The first few hours and days of life are critical for the survival of a child and most of the factors that need to be adressed during this period are clinical in nature and are under the control of the attending nurse or physician. However, these factors are responsible for only about half the under-five deaths, because the rest of the deaths take place once children return home from the hospital. Recent research has identified that the greatest danger to children under 5 is not acute illness, but prolonged, and as yet poorly described, forms of vulnerability that produce worse-than-anticipated outcomes, particularly when combined with other childhood illnesses. This research thus raised the question as to whether there is a set of underlying factors which are not biological or clinical that make these children far more ‘Socially Vulnerable’. This vulnerability arises in and from familial and wider community contexts in which these children are placed. The concept of Social Vulnerability captures the environmental, socio-cultural, and temporal dimensions of childhood vulnerability and describes stages prior to clinical vulnerability and well prior to morbidity. It defines a family’s ability/inability to respond to child care needs during the three stages of: (i) everyday care and exposure to risk factors in the home, (ii) care seeking pathways and the variation in the time taken to seek care, and (iii) nursing and follow up during the recovery phase.
More recently, using tools from anthropology, careful research at the family level has allowed the field of public health to more deeply explore what factors lead to social vulnerability. In many countries, including Ethiopia, Tanzania, and India, community health-workers play an important role in the delivery of primary healthcare. They often work for years in certain locations, and have an instinct about which children are more vulnerable than others. Using this instinct or social knowledge, it has been possible to co-design a Social Vulnerability Identification Tool which can help them quickly identify different family types according to the unique barriers they face (diagnosis), and to more sharply tailor their engagement with these families to target specific categories of vulnerability (treatment).

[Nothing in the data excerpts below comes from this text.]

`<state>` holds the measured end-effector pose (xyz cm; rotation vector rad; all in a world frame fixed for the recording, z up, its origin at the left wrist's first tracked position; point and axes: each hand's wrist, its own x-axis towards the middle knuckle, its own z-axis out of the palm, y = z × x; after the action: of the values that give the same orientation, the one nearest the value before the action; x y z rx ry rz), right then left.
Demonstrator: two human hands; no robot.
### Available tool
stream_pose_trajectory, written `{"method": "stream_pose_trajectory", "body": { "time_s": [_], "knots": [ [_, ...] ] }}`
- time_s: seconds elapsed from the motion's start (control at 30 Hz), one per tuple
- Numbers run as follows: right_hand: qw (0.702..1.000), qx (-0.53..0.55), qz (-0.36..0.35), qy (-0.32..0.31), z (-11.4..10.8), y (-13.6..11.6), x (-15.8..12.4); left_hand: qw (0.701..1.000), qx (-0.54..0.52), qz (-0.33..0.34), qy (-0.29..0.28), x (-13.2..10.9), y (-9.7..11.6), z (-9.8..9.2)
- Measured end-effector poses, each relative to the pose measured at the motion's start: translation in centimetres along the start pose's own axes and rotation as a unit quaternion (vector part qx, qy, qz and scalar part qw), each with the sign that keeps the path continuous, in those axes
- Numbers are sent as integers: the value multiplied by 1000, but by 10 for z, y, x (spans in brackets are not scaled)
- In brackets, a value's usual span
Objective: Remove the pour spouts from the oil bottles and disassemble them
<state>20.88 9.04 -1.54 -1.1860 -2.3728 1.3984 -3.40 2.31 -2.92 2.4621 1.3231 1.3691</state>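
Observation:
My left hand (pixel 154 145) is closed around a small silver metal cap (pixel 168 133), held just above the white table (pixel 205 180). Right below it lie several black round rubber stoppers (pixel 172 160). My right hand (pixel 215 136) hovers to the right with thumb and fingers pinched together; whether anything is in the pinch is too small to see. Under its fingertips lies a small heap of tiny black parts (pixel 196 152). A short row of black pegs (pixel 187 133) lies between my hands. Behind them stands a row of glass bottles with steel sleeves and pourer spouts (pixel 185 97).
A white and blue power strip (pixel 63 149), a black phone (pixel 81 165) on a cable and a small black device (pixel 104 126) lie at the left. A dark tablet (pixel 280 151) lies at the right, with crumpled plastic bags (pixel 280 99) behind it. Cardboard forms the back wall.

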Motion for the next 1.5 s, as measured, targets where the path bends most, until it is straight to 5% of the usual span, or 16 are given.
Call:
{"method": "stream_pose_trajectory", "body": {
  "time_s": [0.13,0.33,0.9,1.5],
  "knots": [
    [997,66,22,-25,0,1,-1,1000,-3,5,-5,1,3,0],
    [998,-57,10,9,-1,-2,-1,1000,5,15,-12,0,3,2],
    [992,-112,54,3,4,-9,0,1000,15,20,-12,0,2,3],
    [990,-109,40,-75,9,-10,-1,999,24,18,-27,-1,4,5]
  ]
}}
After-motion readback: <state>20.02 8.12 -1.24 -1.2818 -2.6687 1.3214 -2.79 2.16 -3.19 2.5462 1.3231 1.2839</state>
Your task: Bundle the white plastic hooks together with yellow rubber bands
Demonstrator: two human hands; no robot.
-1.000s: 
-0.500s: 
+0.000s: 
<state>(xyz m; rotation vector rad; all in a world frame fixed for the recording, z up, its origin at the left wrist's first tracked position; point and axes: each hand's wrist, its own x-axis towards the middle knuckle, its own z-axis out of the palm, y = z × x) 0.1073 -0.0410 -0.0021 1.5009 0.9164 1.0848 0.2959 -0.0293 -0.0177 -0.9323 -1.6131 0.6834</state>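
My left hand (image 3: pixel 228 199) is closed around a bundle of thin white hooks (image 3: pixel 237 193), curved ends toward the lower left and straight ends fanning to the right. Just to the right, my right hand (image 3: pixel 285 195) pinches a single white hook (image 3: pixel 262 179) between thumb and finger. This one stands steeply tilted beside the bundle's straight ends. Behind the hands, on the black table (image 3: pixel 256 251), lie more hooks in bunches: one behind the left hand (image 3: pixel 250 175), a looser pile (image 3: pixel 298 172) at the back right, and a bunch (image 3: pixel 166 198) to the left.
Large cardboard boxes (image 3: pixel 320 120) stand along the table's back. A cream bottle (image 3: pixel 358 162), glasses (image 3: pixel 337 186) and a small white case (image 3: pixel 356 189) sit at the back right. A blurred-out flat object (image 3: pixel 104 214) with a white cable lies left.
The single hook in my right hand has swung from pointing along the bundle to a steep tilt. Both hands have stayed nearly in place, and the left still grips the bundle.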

One such effort, for example, groups families into five types: (i) Survivors: experience enormous paucity of income; (ii) Conservatives: are rigidly bound by strict traditional norms of behavior; (iii) Strivers: are perpetually short of time and need to balance multiple commitments; (iv) Potentials: have specific critical-knowledge gaps; and (v) Pilots: balance every aspect of their lives in an optimal manner. In this characterization, the children of Survivors live in unsanitary conditions, on the remote fringes of a village making getting access to care much more difficult, and are unable to properly care for the child once she returns home after an episode of illness. In a Conservative family, tradition defines the kind of care a child receives and the mother has little power to decide when to seek care. For the Strivers, the mother has no time to follow the given advice and often delays seeking care until the child is seriously ill. The Potentials, make repeated mistakes in taking care of the child because they fail to recognize the specific risks that they are exposing the child to.
Once a health-worker identifies the closest type to which a family belongs, she is able to rapidly deploy the tools necessary to address the specific social vulnerability being experienced by the family. In this example, for Survivors it is clear that income support from the government is a must, for the Conservatives identifying the true decision makers within the household and then working with them to develop new norms of behavior would be essential, for the Strivers offering them time efficient tools and social support is key, whereas for the Potentials drawing their attention to specific risks associated with their existing childcare practices would be very important instead of offering generalized advice. The Pilots can be relied upon to act as role models where appropriate, and to support the health-worker in helping to address the specific challenges being faced by the other families.
This is only one example of a grouping that could be employed in the field. The key here is to offer groups of community health workers sufficient training and support so that they are able to create their own typologies and related heuristics, allowing them to respond rapidly with targeted guidance instead of taking a more generalized and uniform approach towards families under their care.